Wenn der Fisch die Schnur zurückzieht darfst du nicht ziehen (also klicken).

mfg


----------



## aeghistos (6. Oktober 2005)

FYoshi am 06.10.2005 16:47 schrieb:
			
		

> Hi ich habe mir gerade Fable gekauft.
> Allerdings habe ich kleiner eProbleme beim angeln.
> Im letzten Moment haut mir der Fisch einfach ab.
> Mein Frage: Wie angel ich mit Erfolg?
> ...



Wenn der Fisch davonschwimmt, also der Zug auf die Angel stärker wird, lass ihn schwimmen, bis er sich nicht mehr bewegt, dann zieh die Angel ein, das wiederholt sich mehrmals während eines Angelvorgangs. Das Einzige, was du wirklich brauchst, ist ein bisschen Geduld.


----------



## showstopper123 (6. Oktober 2005)

Hehe ich kenne das Problem, der einzige Trick dabei ist, dass man den Fisch in der Anzeige nach links bekommen muss ( und gerade nicht nach rechts ), wenn man das weiß kann man eigentlich keine Probleme haben.


----------



## FYoshi (7. Oktober 2005)

showstopper123 am 06.10.2005 18:53 schrieb:
			
		

> Hehe ich kenne das Problem, der einzige Trick dabei ist, dass man den Fisch in der Anzeige nach links bekommen muss ( und gerade nicht nach rechts ), wenn man das weiß kann man eigentlich keine Probleme haben.
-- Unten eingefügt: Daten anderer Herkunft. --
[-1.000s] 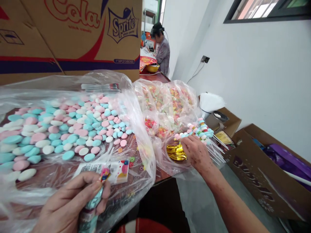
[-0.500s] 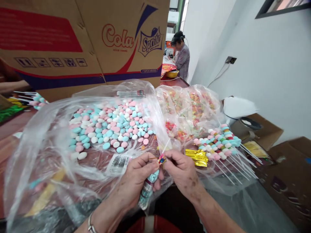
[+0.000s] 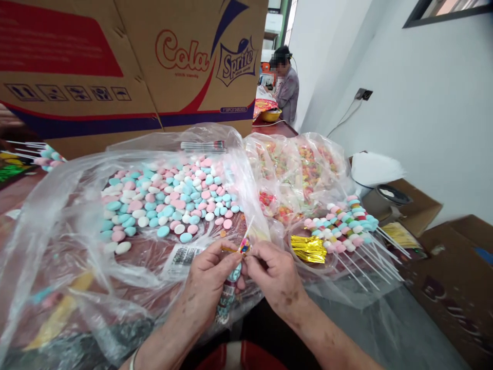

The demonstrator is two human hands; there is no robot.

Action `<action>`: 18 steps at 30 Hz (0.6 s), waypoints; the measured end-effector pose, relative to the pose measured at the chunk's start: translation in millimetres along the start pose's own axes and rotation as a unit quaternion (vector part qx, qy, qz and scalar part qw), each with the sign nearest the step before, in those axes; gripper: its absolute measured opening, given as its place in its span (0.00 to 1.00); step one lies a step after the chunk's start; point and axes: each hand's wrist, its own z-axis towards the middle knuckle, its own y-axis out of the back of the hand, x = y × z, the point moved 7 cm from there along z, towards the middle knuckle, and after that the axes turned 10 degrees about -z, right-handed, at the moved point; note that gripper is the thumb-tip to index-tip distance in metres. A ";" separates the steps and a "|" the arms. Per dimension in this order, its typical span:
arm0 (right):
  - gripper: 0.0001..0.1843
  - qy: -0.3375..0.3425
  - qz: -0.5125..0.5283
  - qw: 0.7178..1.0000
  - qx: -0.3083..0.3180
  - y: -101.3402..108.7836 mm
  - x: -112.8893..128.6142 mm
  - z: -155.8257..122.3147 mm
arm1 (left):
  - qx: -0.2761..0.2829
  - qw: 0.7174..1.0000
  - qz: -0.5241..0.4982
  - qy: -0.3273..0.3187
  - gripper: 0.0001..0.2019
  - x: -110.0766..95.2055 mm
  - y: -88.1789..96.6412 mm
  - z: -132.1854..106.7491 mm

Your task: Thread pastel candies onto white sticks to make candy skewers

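Pinched by left hand [image 3: 208, 270] near its gathered neck, wrapped candy [image 3: 224, 303] is held tilted near the barcode card [image 3: 182, 258]; its neck is also pinched by right hand [image 3: 278, 272] (exact contact can't be made out). If either pinch is slackened, gathered film could be spread open.

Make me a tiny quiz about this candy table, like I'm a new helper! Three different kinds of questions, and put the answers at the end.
1. Pick one: what is in the person's left hand?
A) a spoon
B) a wrapped packet
C) a pair of scissors

2. True or false: the shiny gold strips lie to the right of the loose candies.

3. Fill in the blank: the big cardboard box has "Sprite" and "____" printed on it in fancy letters.

Key: 1. B; 2. True; 3. Cola
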 end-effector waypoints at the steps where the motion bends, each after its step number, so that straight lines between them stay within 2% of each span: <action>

lol genau das war das problem. steht ja eigentlich alles wenn man die angelrute kauft


----------



## showstopper123 (8. Oktober 2005)

Das wird im Prinzip nirgends erwähnt, habe das am Anfang auch falsch gemacht ( und habe schon von einigen gehört, dass sie es auch falsch gemacht hatten ).

Im Prinzip ist es auch seltsam ein Objekt nach links bekommen zu wollen, nach rechts wäre logischer in der westlichen Welt, da schließlich von links nach rechts liest.


----------